Between 1968 and 1969, the mystery Zodiac Killer is thought to have stabbed or shot at least five persons in Northern California. He was infamous for sending sarcastic messages and cryptograms with astrological symbols and references to cops and journalists. The killer known as the Zodiac has never been apprehended.
In Zodiac, who was the guy in the basement?
Robert Graysmith couldn’t resist his curiosity on a rainy September night in 1978.
An anonymous phone call about the identity of the Zodiac, the legendary Bay Area serial murderer, had been received by the San Francisco Chronicle cartoonist a month before. At the outset of an hour-long chat, the mystery voice said, “He’s a person named Rick Marshall.” The serial killer’s spate of murders had gone unsolved since 1969, but Graysmith had a new clue. Marshall, a former projectionist at The Avenue Theater, had stashed evidence from his five victims inside movie canisters that he’d rigged to explode, according to the informant. The anonymous caller instructed Graysmith to locate Bob Vaughn, a silent film organist who worked with Marshall, before hanging up. Graysmith discovered that the booby-trapped canisters had recently been transferred to Vaughn’s house. “Get to Vaughn,” said the voice. “See if he warns you not to go near any of his movie collection.”

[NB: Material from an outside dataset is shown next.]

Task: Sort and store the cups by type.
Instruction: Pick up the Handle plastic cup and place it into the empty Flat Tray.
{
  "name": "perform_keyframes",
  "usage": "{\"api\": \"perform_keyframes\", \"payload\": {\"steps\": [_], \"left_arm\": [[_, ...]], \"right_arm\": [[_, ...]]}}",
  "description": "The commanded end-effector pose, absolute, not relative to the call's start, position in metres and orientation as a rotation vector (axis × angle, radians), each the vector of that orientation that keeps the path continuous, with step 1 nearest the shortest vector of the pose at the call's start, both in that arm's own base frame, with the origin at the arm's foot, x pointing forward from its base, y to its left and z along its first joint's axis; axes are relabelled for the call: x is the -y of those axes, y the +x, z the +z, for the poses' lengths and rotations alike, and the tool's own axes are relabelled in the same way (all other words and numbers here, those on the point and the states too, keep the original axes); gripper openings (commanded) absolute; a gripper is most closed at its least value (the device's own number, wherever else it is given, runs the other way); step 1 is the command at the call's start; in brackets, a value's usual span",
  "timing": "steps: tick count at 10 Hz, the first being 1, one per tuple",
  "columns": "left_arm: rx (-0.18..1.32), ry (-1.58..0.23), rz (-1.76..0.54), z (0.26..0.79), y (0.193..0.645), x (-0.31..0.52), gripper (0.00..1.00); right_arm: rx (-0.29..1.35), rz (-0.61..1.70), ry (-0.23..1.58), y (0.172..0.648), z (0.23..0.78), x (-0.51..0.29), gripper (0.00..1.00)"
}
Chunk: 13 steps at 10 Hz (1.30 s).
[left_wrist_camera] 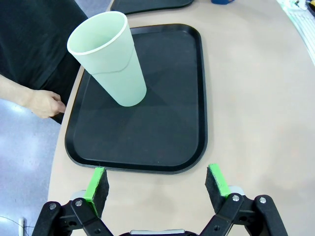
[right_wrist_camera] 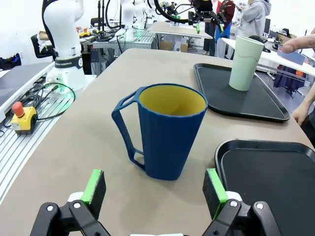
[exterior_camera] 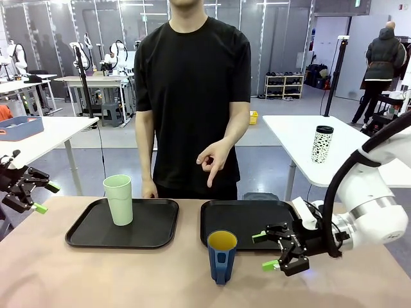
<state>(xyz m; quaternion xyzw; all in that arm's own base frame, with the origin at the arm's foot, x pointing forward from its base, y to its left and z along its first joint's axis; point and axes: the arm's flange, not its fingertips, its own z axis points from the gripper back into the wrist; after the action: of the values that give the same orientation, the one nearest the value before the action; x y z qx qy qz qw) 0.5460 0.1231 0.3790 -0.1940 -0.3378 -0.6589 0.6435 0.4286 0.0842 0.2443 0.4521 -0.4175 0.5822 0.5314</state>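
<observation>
The right gripper hangs low over the counter near its near edge, jaws spread wide and holding nothing, its green pads pointing across the counter toward the blue cup. That cup stands upright on the bare counter just in front of the pads, square between them in the right wrist view, near the front edge and just outside the near left corner of the right-hand tray. Its long axis is vertical, its yellow inside faces up, and its handle sticks out to one side, probably toward the robot's edge of the counter, though the angle makes that hard to judge. The right arm is clearly the nearer one; the coming move seems to be a short level advance until the jaws straddle the cup's body. The left gripper is also open and empty, held at the counter's left edge. Ahead of it lies the left-hand tray, where the pale green tumbler stands upright near the far side. The person's hand points down toward the right-hand tray.
</observation>
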Motion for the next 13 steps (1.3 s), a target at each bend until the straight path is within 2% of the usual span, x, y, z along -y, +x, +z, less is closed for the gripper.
{"api": "perform_keyframes", "payload": {"steps": [1, 13], "left_arm": [[0.799, -0.457, -1.503, 0.381, 0.547, -0.123, 1.0], [0.799, -0.457, -1.503, 0.381, 0.547, -0.123, 1.0]], "right_arm": [[0.994, 1.402, 1.075, 0.438, 0.239, -0.104, 1.0], [0.96, 1.375, 1.117, 0.452, 0.211, -0.175, 1.0]]}}
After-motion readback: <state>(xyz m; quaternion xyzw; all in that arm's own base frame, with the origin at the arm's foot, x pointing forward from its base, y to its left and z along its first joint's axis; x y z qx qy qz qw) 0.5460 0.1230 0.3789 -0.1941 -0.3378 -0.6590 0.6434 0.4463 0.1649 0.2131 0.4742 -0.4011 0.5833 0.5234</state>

Graysmith went into Marshall’s history after years of working separately on the case and discovered significant coincidences. His new suspect was a fan of The Red Spectre, an early-century film mentioned in a Zodiac letter from 1974, and had used a teletype machine similar to the killer. Marshall’s felt-pen posters outside The Avenue Theater even contained calligraphy that was comparable to the Zodiac’s strange, cursive strokes. Graysmith witnessed Vaughn playing the Wurlitzer and the Zodiac’s crosshair symbol plastered to the theater’s ceiling on his occasional visits to the upscale movie house. There were just too many indications that overlapped. He needed to get to Vaughn’s residence. “We realized there was a connection,” Graysmith says. “I was paralyzed with fear.”
Graysmith’s nightmarish encounter was converted into one of the creepiest movie scenes of all time by filmmaker David Fincher almost three decades later. It happens near the end of Zodiac, as Graysmith (Jake Gyllenhaal) drives Vaughn (Charles Fleischer) home in his bright-orange Volkswagen Rabbit through the rain. The atmosphere rapidly becomes unsettling once inside. Vaughn brings a scared Graysmith down to his dimly lit basement after revealing that he, not Marshall, is responsible for the movie poster handwriting. The floorboards above Graysmith groan as the organist looks through his nitrate film records, implying the presence of someone. Graysmith races upstairs to the closed front door, rattling the handle, before Vaughn slowly pulls out his key and opens it from behind, after Vaughn convinces his guest that he lives alone. Graysmith dashes into the downpour, as if he’s just escaped the hands of the Zodiac.
In the end, the encounter in the third act is a red herring. Vaughn was never thought to be a serious suspect. However, in a film full of routine cop work and dead ends, just five minutes of tense tension transform a procedural into actual horror. The moment represents a culmination of Graysmith’s neurotic preoccupation with the Zodiac’s identitya glimpse into the life-threatening lengths and depths to which he’ll go to solve the caseas well as a brief rejection of the film’s otherwise objective gaze. “It’s actually so distinct from the rest of the movie,” explains Zodiac screenwriter James Vanderbilt. “It does give you that jolt that a lot of the movie is attempting to avoid.”
Simply put, the basement sequence is a classic Fincher adrenaline rush, bolstered by years of meticulous research, meticulous attention to detail, and last-minute studio foresight. Graysmith still gets shivers when he sees the movie, even though it was released thirteen years ago.